- _WORK TO COMPLETE_: From the first line to the last, return the data exactly, with no pictures.

- _DATA BELOW_:
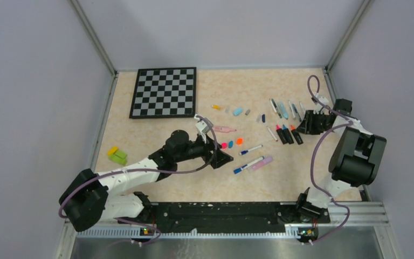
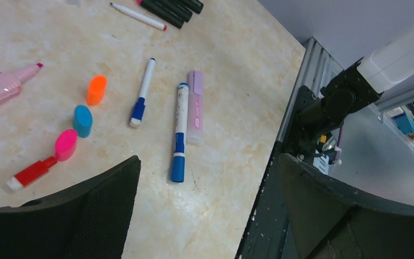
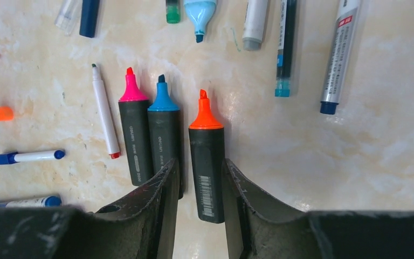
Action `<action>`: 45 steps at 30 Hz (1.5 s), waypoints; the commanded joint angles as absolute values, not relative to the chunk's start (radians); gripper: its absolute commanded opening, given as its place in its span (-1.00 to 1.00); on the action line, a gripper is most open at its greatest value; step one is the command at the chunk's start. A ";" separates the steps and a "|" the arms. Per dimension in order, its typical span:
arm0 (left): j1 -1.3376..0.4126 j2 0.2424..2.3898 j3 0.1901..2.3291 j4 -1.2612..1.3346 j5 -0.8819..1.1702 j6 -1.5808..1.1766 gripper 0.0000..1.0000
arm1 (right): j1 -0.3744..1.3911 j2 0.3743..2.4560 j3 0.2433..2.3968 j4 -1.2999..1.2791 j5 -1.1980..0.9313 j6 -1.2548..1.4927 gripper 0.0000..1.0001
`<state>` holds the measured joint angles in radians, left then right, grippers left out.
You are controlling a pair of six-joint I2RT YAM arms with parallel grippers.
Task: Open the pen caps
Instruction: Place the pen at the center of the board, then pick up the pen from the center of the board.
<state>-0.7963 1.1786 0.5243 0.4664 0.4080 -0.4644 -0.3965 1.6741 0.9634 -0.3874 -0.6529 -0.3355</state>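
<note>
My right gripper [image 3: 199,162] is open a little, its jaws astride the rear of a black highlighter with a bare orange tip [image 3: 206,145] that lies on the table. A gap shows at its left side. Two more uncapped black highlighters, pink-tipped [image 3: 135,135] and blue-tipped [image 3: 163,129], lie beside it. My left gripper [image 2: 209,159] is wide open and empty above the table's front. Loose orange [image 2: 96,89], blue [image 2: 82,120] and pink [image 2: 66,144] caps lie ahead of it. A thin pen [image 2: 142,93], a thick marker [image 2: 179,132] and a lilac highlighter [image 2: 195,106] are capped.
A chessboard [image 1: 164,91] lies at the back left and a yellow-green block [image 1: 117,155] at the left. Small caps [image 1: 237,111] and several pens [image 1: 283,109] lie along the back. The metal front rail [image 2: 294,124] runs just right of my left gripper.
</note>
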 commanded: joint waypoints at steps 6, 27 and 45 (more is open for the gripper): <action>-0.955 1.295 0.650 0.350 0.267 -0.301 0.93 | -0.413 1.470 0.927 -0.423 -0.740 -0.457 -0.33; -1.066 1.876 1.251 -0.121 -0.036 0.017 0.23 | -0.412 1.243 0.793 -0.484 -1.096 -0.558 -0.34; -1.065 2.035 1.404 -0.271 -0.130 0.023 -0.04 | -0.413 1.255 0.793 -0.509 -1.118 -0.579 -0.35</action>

- _OUTPUT FOR THIS TASK_:
Action `<action>`: 45 steps at 30 Hz (1.5 s), waypoints; the commanded joint angles as absolute values, not relative to the chunk's start (radians); gripper: its absolute commanded opening, given as its place in its span (-1.00 to 1.00); on the action line, a gripper is most open at its greatest value; step one is the command at the chunk's start. A ";" separates the steps and a "|" the arms. Per dimension in order, its typical span:
arm0 (left): j1 -1.3376..0.4126 j2 0.2424..2.3898 j3 0.1901..2.3291 j4 -1.2612..1.3346 j5 -0.8819..1.1702 j6 -1.5808..1.1766 gripper 0.0000..1.0000
arm1 (right): j1 -0.3744..1.3911 j2 0.3743..2.4560 j3 0.2433..2.3968 j4 -1.2999..1.2791 j5 -1.1980..0.9313 j6 -1.2548..1.4927 gripper 0.0000..1.0001
`<state>` holds the measured joint angles in radians, left then right, grippers left out.
You are controlling a pair of six-joint I2RT YAM arms with parallel grippers.
Task: Open the pen caps
Instruction: Place the pen at the center of the board, then pick up the pen from the center of the board.
<state>-0.7963 1.1786 0.5243 0.4664 0.4080 -0.4644 -0.3965 1.6741 0.9634 -0.3874 -0.6529 -0.3355</state>
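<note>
My right gripper [image 3: 199,162] is open a little, its jaws astride the rear of a black highlighter with a bare orange tip [image 3: 206,145] that lies on the table. A gap shows at its left side. Two more uncapped black highlighters, pink-tipped [image 3: 135,135] and blue-tipped [image 3: 163,129], lie beside it. My left gripper [image 2: 209,159] is wide open and empty above the table's front. Loose orange [image 2: 96,89], blue [image 2: 82,120] and pink [image 2: 66,144] caps lie ahead of it. A thin pen [image 2: 142,93], a thick marker [image 2: 179,132] and a lilac highlighter [image 2: 195,106] are capped.
A chessboard [image 1: 164,91] lies at the back left and a yellow-green block [image 1: 117,155] at the left. Small caps [image 1: 237,111] and several pens [image 1: 283,109] lie along the back. The metal front rail [image 2: 294,124] runs just right of my left gripper.
</note>
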 commanded: joint waypoints at steps 6, 27 and 45 (more is open for the gripper): <action>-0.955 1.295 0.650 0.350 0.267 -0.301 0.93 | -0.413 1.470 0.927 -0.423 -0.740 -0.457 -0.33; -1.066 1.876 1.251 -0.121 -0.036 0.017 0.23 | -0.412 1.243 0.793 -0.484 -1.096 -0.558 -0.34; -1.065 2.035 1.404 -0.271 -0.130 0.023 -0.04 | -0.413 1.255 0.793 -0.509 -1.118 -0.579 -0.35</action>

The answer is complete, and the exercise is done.